We zullen geen Groot Brittannië worden, ook geen Amerika; maar kunnen wel het een en ander van hen leren. Is het toeval dat twee derde van de Nobelprijzen uitgereikt zijn aan mensen uit Angelsaksische landen, landen waar sport een integraal deel van de samenleving uitmaakt? Ik beweer niet dat sport mensen innovatiever maakt, wel dat de mindset en de attitude van de sporter de mensen weerbaarder en innovatiever kan maken.

Apostelen

"Bij elkaar genomen moge het duidelijk zijn dat sport en de sporter simpelweg geen urgente agendapunten zijn in Den Haag. De sport hangt erbij"

Men begint dit enigszins door te hebben in Nederland. Waar dertig jaar geleden geen olympiër binnen de muren van het bedrijfsleven sprak over zijn olympische status ('je hebt bewust je maatschappelijke carrière op de tocht gezet dus wat kom je hier doen?'), is dat nu bijna een aanwinst of voordeel. Bijna. Wekelijks staan er hier en daar sporters of oud-sporters voor toehoorders te spreken in de hoop hen iets van de belevingswereld van de sporter mee te geven. Apostelen in een maar langzaam tot bloei komende woestijn.

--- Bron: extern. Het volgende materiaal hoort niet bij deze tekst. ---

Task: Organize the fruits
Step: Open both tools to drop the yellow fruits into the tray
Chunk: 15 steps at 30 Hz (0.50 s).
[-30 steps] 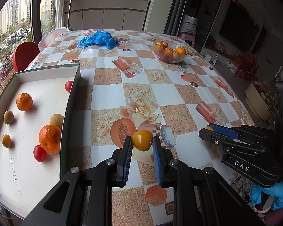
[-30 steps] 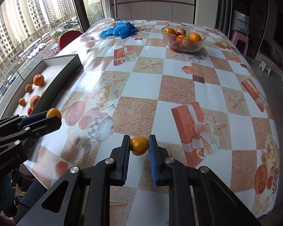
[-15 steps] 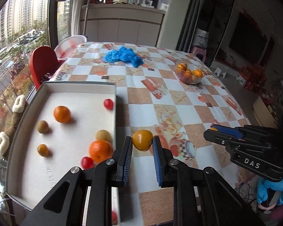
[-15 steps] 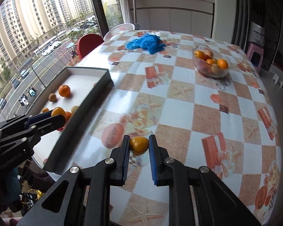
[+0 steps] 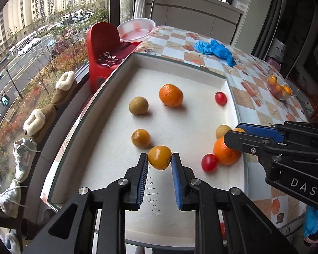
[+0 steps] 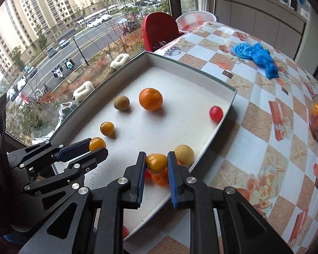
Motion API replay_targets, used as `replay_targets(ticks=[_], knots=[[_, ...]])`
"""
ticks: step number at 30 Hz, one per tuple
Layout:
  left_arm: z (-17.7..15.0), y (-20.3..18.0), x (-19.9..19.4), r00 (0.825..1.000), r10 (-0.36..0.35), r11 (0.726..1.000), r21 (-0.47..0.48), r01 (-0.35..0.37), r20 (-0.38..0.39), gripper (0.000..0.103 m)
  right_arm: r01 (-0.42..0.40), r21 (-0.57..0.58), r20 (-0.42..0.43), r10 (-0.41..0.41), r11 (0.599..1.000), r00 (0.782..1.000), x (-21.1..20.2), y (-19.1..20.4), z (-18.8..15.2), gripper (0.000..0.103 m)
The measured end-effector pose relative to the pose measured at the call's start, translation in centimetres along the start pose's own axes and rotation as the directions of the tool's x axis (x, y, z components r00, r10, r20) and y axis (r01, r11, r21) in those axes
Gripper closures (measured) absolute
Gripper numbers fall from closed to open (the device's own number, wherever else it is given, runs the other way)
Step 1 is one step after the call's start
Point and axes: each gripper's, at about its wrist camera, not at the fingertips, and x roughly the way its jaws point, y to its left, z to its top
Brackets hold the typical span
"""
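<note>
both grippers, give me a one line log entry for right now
left gripper: shut on yellow fruit | right gripper: shut on second yellow fruit | both over white tray

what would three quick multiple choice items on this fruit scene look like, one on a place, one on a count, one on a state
1. Where is the left tool?
A. over the white tray
B. over the glass bowl
C. over the blue cloth

2. How many red cherry tomatoes lie in full view in the tray?
A. none
B. two
C. five

3. What is the right tool doing?
A. open, holding nothing
B. shut on a yellow-orange fruit
C. shut on a cloth

Answers: 1 A, tray floor lies beneath its fingers; 2 B, one by the far wall, one near the big orange; 3 B, both pads press the fruit.
</note>
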Motion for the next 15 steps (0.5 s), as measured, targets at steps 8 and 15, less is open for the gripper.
replay_targets(ticks=[8, 15], knots=[[-0.4, 0.5, -0.4, 0.998, 0.016, 1.000, -0.019, -0.015, 0.060, 0.017, 0.051, -0.049, -0.005, -0.052, 0.997, 0.999, 0.1, 0.7, 0.5, 0.033], [-0.2, 0.1, -0.1, 0.999, 0.001, 1.000, 0.004, -0.001, 0.047, 0.008, 0.071, -0.040, -0.010, -0.072, 0.997, 0.997, -0.2, 0.2, 0.7, 0.023]])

De gedachte dat sport en sporters, zeker succesvolle sporters, en de attitude die topsporters etaleren, een essentieel en integraal onderdeel zouden moeten zijn van het raderwerk dat de Nederlandse samenleving naar voren stuwt is inderdaad nog steeds dat, een gedachte.

En nu kom ik weer bij de verkiezingen uit.

D66

Van alle politieke partijen is er welgeteld een, D66, die een brede rol voor sport weggelegd ziet, voor sport als bindmiddel en middel tot ziektepreventie, voor de sporter als inspirator, voor het binnenhalen van de Olympische Spelen. En deze partij doet dit deels omdat de aandacht voor sport de vorige keren 'nogal dunnetjes' was. De PVV, bij dit schrijven nog steeds de grootste partij in de peilingen, besteedt geen enkele aandacht aan sport in haar programma.

Bij elkaar genomen moge het duidelijk zijn dat sport en de sporter simpelweg geen urgente agendapunten zijn in Den Haag. De sport hangt erbij. Het is een gedachte en vaak dat niet eens, het is geen beleid, laat staan uitvoering. Als de partijen het al niet zien zitten, zal sport in een uiteindelijk kabinet er wederom bij gaan hangen.

Tijd om dit te gaan veranderen. Laten we de partijen eens wakker schudden. We pakken ze, één voor één. Een keiharde lobby, door de sporters zelf. Die andere lobby’s hebben blijkbaar wat hulp nodig. Wie gaat er mee?